EXERCISE:
Look through the records below for the line holding "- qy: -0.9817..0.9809". Write it out exactly, with each following line through the line holding "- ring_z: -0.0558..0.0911".

Collected data:

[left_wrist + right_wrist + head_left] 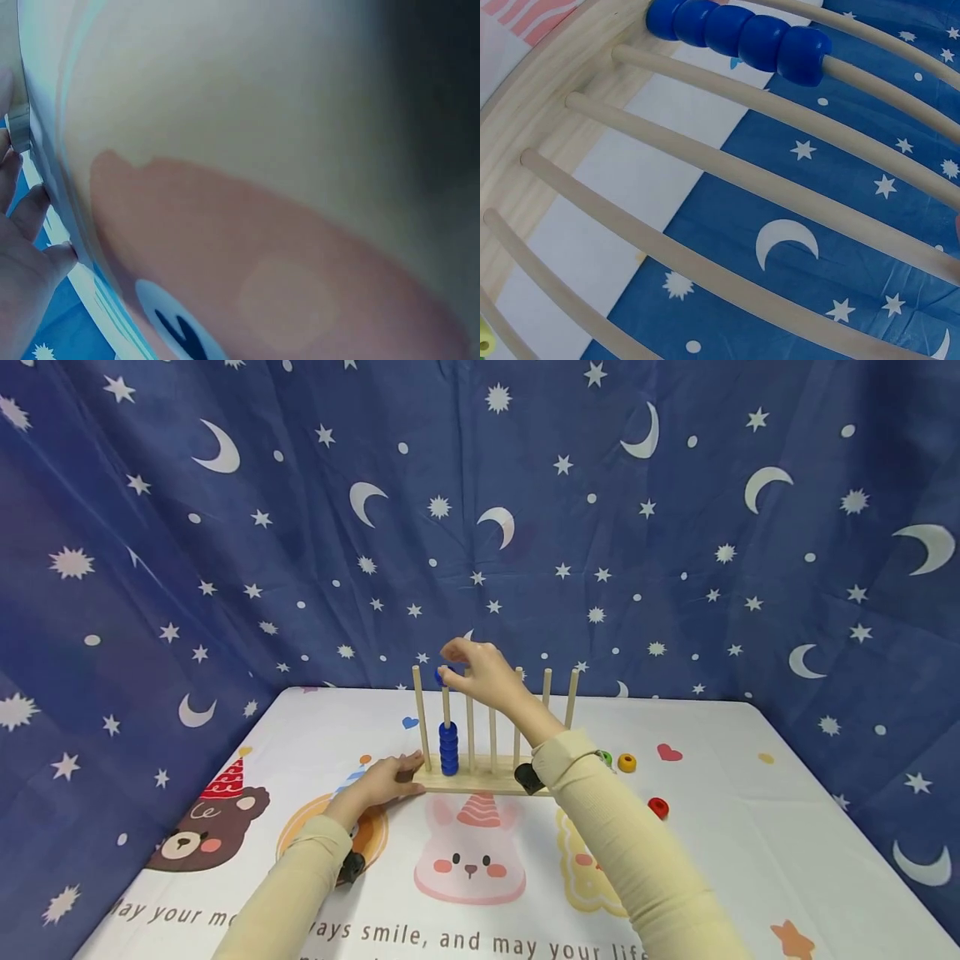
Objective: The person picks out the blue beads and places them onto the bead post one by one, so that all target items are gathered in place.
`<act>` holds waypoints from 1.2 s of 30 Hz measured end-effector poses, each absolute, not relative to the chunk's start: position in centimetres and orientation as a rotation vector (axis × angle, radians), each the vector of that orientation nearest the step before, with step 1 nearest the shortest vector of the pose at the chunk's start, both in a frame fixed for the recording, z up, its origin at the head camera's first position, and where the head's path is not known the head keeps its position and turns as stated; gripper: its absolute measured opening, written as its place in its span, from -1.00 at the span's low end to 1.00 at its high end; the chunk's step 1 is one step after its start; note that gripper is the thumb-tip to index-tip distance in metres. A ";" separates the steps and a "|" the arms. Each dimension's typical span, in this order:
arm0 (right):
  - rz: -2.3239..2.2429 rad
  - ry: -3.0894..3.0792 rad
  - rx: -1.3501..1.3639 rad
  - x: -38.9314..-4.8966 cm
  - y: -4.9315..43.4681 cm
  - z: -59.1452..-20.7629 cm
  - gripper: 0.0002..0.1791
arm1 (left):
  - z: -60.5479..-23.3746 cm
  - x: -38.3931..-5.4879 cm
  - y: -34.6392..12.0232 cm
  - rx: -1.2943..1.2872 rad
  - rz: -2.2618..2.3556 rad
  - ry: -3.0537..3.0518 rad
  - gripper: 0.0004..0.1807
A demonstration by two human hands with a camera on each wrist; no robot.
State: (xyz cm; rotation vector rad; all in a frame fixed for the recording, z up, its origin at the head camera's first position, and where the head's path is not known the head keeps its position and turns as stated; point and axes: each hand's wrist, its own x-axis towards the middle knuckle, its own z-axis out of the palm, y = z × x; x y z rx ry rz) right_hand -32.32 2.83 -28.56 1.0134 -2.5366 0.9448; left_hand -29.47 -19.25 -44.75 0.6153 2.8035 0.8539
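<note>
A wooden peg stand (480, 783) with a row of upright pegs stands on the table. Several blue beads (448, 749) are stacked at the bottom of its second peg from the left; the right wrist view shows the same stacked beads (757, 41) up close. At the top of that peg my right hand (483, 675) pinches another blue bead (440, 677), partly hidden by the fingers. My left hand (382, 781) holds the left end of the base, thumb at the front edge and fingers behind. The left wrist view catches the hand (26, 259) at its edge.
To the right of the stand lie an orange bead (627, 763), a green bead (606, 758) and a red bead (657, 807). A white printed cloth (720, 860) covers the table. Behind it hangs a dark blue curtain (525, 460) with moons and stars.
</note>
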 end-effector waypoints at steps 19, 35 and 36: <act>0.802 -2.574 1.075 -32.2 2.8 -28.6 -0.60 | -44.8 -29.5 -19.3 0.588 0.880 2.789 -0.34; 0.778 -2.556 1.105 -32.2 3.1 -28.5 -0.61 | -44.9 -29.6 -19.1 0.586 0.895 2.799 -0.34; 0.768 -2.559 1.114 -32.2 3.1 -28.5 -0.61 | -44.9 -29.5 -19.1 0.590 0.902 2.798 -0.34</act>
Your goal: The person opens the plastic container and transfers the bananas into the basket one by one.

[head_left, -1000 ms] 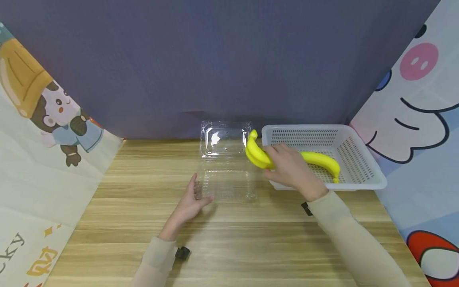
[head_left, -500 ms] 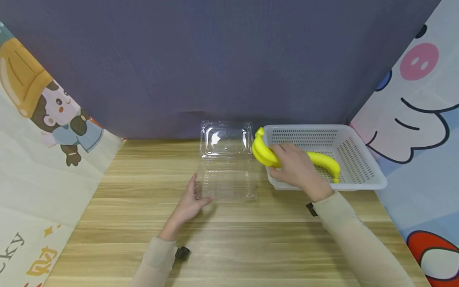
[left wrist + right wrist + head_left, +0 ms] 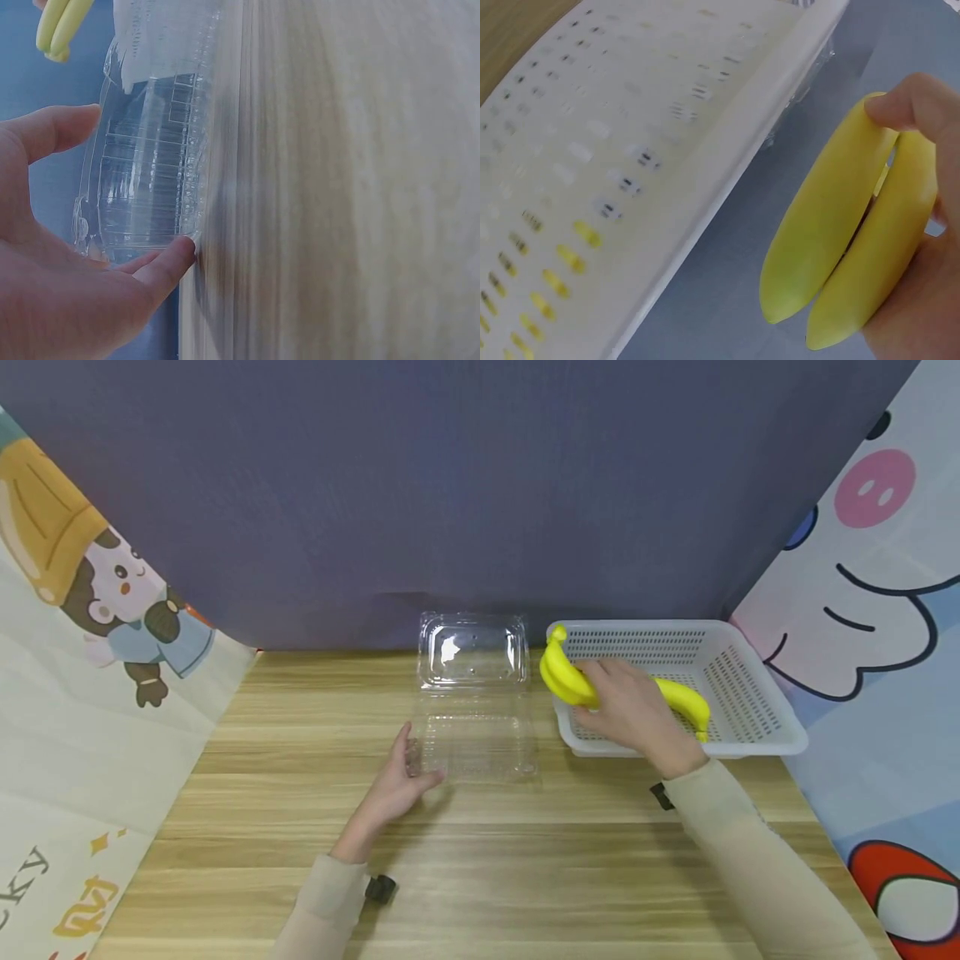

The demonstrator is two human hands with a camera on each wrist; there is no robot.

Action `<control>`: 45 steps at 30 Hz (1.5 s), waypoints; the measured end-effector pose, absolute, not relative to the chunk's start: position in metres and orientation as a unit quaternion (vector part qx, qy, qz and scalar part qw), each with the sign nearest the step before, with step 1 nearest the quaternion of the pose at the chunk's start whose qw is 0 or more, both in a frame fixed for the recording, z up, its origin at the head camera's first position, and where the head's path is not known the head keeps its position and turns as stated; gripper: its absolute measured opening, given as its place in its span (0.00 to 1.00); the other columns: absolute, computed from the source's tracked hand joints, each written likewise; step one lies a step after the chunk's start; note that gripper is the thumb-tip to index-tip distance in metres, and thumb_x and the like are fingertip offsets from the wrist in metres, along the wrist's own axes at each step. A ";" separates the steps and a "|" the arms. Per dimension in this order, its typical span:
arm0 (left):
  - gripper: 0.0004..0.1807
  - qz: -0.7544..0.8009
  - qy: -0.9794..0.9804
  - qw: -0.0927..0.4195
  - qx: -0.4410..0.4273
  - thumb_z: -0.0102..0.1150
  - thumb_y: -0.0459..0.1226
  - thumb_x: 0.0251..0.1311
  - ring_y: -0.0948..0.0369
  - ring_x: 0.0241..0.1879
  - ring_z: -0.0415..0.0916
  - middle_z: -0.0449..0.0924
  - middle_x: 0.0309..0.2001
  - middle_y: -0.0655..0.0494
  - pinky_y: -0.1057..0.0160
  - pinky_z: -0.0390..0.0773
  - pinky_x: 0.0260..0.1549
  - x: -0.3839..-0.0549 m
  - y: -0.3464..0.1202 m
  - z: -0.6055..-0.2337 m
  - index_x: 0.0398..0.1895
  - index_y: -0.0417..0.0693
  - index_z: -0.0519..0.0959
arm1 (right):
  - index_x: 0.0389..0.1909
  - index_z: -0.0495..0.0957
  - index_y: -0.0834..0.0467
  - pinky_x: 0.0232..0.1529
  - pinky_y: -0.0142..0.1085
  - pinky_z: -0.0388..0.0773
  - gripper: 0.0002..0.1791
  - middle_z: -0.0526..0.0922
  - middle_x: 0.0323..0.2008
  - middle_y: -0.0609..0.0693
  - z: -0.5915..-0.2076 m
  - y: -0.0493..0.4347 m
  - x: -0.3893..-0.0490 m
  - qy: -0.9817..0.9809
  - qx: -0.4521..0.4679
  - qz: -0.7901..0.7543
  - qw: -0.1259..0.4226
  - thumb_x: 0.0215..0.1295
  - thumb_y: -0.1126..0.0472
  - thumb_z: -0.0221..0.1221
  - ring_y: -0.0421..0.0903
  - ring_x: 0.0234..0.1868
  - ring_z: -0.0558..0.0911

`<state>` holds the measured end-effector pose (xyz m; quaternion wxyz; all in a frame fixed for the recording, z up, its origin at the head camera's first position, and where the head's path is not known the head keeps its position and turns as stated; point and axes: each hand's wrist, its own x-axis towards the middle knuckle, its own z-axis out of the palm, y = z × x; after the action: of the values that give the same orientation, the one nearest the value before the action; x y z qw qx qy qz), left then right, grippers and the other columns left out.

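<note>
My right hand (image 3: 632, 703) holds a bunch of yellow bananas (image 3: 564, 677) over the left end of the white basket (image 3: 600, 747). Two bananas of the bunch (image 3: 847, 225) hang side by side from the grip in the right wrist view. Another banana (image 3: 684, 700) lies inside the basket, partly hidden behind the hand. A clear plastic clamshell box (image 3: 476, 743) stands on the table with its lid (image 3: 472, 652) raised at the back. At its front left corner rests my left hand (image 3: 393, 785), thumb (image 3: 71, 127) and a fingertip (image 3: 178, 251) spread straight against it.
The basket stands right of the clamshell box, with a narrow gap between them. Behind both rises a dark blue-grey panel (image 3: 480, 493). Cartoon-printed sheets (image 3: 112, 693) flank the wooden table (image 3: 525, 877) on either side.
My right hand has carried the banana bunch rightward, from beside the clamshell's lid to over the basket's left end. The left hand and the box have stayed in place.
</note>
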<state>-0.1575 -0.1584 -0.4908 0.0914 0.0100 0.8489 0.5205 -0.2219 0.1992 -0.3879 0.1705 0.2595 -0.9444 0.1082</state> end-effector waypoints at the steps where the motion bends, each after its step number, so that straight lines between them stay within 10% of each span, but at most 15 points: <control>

RESPONSE BELOW:
  - qy: -0.9817..0.9809
  - qx: -0.4521..0.4679
  - qz: -0.7901..0.7543
  - qw: -0.1259..0.4226
  - thumb_x: 0.0215..0.1295
  - thumb_y: -0.1126..0.0472
  - thumb_z: -0.0221..0.1221
  - ring_y: -0.0421..0.0903
  - ring_x: 0.0234..0.1868
  - ring_z: -0.0558..0.0911

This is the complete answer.